● WHAT IS BEING ASKED
State the number of lines with "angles" in the listing, leaving out everything else.

● PROVIDED MATERIAL
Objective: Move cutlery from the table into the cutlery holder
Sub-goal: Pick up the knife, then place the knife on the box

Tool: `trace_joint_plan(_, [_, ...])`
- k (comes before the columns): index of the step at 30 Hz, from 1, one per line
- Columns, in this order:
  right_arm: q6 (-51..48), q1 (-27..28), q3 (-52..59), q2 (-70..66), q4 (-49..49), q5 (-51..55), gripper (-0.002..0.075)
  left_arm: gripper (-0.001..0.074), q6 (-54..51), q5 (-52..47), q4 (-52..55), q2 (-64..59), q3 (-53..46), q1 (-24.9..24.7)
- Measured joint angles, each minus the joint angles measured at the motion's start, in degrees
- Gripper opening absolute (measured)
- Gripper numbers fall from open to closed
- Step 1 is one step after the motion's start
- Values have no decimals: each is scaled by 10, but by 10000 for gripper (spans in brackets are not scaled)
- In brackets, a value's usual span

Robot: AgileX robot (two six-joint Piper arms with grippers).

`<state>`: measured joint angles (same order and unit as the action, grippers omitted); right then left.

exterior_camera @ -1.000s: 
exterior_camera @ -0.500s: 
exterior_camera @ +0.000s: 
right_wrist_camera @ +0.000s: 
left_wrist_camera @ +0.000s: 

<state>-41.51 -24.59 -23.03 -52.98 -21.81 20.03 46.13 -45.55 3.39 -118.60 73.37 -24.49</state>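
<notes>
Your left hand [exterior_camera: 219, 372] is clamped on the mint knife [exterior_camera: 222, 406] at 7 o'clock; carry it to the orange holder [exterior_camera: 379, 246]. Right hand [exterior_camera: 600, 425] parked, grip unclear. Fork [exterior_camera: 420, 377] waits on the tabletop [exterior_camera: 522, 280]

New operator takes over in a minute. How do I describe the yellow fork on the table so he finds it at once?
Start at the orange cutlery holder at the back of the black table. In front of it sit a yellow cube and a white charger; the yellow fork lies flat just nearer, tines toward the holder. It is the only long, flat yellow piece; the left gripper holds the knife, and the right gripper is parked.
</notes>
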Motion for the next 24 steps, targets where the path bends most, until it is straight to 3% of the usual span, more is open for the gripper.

● THE ANSWER
2